The states’ rights theory was first set forth in the late eighteenth century by Thomas Jefferson, then vice president of the United States, and James Madison, then a representative from Virginia. Denouncing the newly enacted 1798 Alien and Sedition Acts, Jefferson and Madison introduced resolutions respectively in the Kentucky and Virginia state legislatures, both of which insisted on a more strict constitutional interpretation of the delegated powers of the federal government. In so doing, both Jefferson and Madison asserted that a state could interpose its authority between the federal government and its citizenry, thereby forcing a constitutional test of the federal laws and actions in question. Jefferson further advanced the doctrine of interposition and contended that a state could even nullify a federal law, which the state deemed to be unconstitutional and was unwilling to recognize.

During the War of 1812, the demands for states’ rights and autonomy appeared in the New England states as well in the form of the Hartford Convention of 1814. But as the implacable estrangement between the North and the South over slavery and the nature of American federalism progressed, the slogan of “states’ rights” gradually became tantamount to “regional rights” in the South.

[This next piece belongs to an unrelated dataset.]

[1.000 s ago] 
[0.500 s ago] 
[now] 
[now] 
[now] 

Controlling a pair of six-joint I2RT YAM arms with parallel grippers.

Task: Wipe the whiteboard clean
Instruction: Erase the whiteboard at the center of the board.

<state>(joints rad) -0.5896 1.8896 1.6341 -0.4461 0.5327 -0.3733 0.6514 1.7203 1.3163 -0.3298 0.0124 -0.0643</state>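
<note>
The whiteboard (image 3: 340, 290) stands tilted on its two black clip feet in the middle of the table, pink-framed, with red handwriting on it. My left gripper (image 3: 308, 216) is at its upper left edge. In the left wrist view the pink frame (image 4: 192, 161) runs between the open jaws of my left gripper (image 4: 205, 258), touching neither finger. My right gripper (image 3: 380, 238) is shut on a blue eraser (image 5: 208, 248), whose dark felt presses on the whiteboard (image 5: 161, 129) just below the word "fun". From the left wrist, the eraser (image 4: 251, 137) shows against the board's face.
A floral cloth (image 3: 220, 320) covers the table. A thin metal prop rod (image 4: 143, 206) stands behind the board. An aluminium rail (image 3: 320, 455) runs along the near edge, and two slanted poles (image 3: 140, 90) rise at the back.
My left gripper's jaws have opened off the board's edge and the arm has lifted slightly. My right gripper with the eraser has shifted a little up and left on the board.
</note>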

Linking a series of federal tariff policies (and particularly its Tariff of Abominations of 1828) to his region’s economic decline, John C. Calhoun, a South Carolinian and vice president of the United States, elaborated the theory set forth by Jefferson and Madison. In writing the South Carolina Exposition and Protest, Calhoun not only argued that the states had the right of interposition, but also explained a method by which they could nullify a federal law or action. Three decades later, the eventual secession of the eleven southern states from the Union and the subsequent outbreak of the Civil War in 1861 manifested the most extreme form of states’ rights ideology as well as the most acute constitutional crisis in the nation’s history.

After the Civil War, any extreme assertion of states’ rights theory virtually ceased for almost ninety years until the mid-twentieth century. However, when the U.S. Supreme Court outlawed legally imposed racial segregation in public schools in its 1954 Brown v. Board of Education ruling, white Southerners revived and reintroduced the states’ rights idea of interposition. With an aura of respectability and sophistication emanating from their use of states’ rights constitutionalism, southern segregationists formed and carried out the region’s massive resistance to defy the Supreme Court’s desegregation decree and to resist the intensifying Civil Rights movement in the South. Beginning with Virginia, eight southern state legislatures had adopted their interposition resolutions by the end of 1956 to decry the Court’s encroachment on the rights reserved to their states and pledged themselves to use all lawful means to bring about a reversal of Brown.

The mid-twentieth-century southern segregationist use of states’ rights contentions in resisting federally initiated racial desegregation ultimately rendered the doctrine of interposition morally unsavory. But as long as the institution of American federalism is perpetuated, the debate over the rights of states in the federal arrangement and the vitality of states’ rights contentions—a time-honored conviction that those who are closest to a particular problem best know what ought to be done—will never desist.

BIBLIOGRAPHY:

Frederick D. Drake, and Lynn R. Nelson, eds., States’ Rights and American Federalism: A Documentary History (Westport, CT: Greenwood, 1999); Forrest McDonald, States’ Rights and the Union: Imperium in Imperio, 1776–1876 (Lawrence: University Press of Kansas, 2000); Melvin I. Urofsky, ed., Documents of American Constitutional and Legal History, 2 vols. (Philadelphia: Temple University Press, 1989); and Garry Wills, A Necessary Evil: A History of American Distrust of Government (New York: Simon and Schuster, 1999).